**REQUIRED WORK**:
Copy word for word the lines in the records below, starting at the line with "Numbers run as" and ending at the line with "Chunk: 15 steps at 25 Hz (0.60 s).". Skip the pictures.

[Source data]
..........

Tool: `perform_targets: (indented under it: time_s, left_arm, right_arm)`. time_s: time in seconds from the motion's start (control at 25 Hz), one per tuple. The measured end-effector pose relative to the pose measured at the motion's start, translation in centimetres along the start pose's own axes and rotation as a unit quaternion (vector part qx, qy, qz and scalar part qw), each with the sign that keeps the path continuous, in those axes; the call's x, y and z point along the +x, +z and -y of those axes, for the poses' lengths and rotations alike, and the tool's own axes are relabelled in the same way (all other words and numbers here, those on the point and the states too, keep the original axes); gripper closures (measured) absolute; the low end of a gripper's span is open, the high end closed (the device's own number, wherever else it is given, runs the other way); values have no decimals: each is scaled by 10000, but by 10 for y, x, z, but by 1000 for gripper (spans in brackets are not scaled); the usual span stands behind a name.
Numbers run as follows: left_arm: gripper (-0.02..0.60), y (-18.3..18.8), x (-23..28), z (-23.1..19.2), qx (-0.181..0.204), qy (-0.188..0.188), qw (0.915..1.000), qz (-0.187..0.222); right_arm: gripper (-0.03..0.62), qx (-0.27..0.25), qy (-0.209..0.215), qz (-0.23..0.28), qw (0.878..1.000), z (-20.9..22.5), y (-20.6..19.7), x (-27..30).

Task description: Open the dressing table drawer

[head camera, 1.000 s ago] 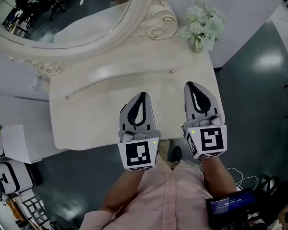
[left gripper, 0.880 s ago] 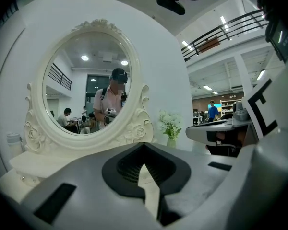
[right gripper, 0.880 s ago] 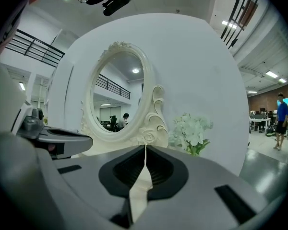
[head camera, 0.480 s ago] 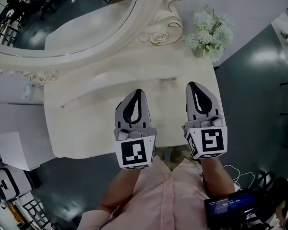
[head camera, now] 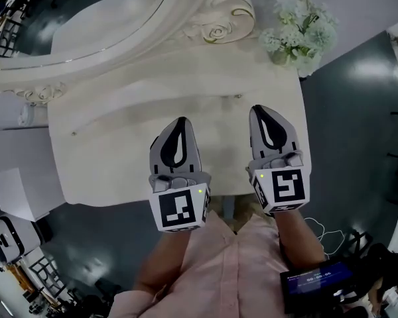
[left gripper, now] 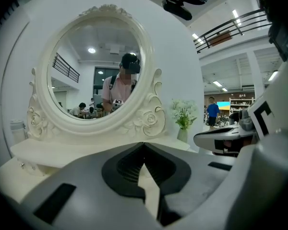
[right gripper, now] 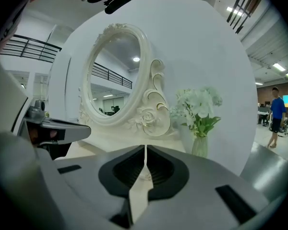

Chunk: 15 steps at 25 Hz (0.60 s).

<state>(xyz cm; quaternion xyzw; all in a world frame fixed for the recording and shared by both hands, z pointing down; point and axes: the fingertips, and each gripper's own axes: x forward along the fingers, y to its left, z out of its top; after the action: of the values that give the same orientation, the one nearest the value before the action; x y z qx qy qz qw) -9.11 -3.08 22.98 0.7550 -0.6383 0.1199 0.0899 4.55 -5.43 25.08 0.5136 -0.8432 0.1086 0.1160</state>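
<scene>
The cream dressing table (head camera: 106, 171) carries a raised curved tier with two small drawer knobs, one on the right (head camera: 237, 97) and one on the left (head camera: 73, 134). The drawer fronts look closed. My left gripper (head camera: 180, 120) hovers over the table top, shut and empty, pointing at the tier between the knobs. My right gripper (head camera: 259, 108) is shut and empty too, its tip just right of and below the right knob. In the left gripper view the shut left gripper (left gripper: 144, 144) faces the oval mirror (left gripper: 96, 66). The right gripper (right gripper: 145, 147) points at the mirror's carved base.
A vase of white flowers (head camera: 298, 25) stands at the table's back right corner, also visible as the flowers (right gripper: 199, 111). The big mirror (head camera: 86, 12) fills the back left. White equipment (head camera: 6, 240) sits on the floor at left, and a dark screen device (head camera: 315, 283) at lower right.
Both grippers have sunk slightly toward the table top, and the left one has drifted left away from the right knob. The head view has shifted. Both jaws stay shut.
</scene>
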Motion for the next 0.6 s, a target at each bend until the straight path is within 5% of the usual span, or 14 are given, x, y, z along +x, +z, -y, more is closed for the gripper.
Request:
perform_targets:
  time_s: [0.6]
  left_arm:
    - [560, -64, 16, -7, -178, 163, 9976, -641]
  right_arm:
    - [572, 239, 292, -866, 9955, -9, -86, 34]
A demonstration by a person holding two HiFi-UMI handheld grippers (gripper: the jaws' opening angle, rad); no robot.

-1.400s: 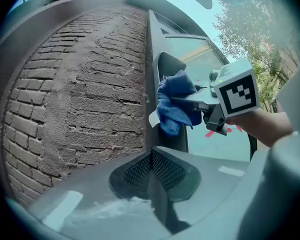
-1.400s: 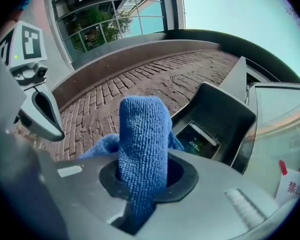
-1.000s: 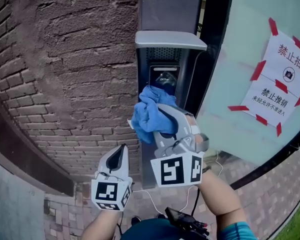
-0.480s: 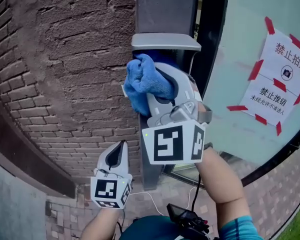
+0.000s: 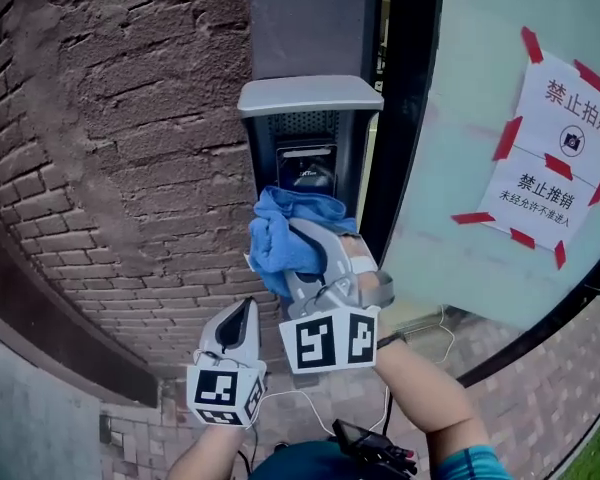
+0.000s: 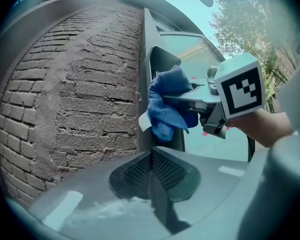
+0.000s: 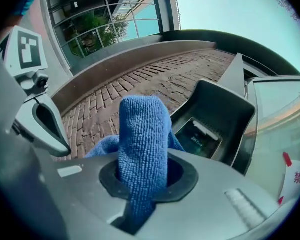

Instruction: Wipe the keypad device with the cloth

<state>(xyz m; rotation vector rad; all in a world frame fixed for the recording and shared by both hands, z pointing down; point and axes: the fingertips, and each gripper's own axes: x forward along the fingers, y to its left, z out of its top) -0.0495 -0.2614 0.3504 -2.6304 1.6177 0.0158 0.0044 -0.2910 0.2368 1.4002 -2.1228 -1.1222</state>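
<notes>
So my right gripper (image 5: 315, 253) had its jaws clamped on a fold of the cloth (image 5: 280, 233), with the bunched end pressed at the lower edge of the keypad (image 5: 305, 163), just under the screen. The keypad itself sat on the dark post (image 5: 310, 18), between the brick wall (image 5: 130, 168) and the glass (image 5: 450, 218), under its little grey hood (image 5: 310, 96). My left gripper (image 5: 238, 323) hung low beside the right one with its jaws pressed together on nothing, not touching anything. My worry from there was that I was only pinching a narrow fold, so dragging it up under the hood could probably tug the cloth loose. If the wad shifted sideways, a bare jaw tip might also scrape the screen. I reckon the hood would've made the top of the recess easy to miss too. The right gripper view gave the clearest look at the pinch and the screen set back in its housing, but you couldn't tell contact from it. The left gripper view caught it side-on, with the cloth against the post's front and a white tag (image 6: 142, 121) sticking out. Only the head view showed the whole notice (image 5: 555, 158) taped on the glass.
</notes>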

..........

**REPLY TO THE TASK**:
Numbers run as follows: left_arm: gripper (-0.02..0.60), y (-18.3..18.8), x (-23..28), z (-23.1..19.2), qx (-0.181..0.204), qy (-0.188..0.188), qw (0.915..1.000), qz (-0.187..0.222); right_arm: gripper (-0.03..0.62), qx (-0.27..0.25), qy (-0.209..0.215), qz (-0.23..0.28), qw (0.878..1.000), z (-20.9..22.5), y (-20.6..19.7), x (-27..30).

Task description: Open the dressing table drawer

[head camera, 1.000 s ago] 
[left gripper, 0.880 s ago] 
[right gripper, 0.880 s ago] 
[head camera, 0.480 s ago] 
[head camera, now] 
[left gripper, now] 
[right gripper, now] 

Chunk: 15 steps at 25 Hz (0.60 s).

Nothing remains to be done, and the exercise is complete.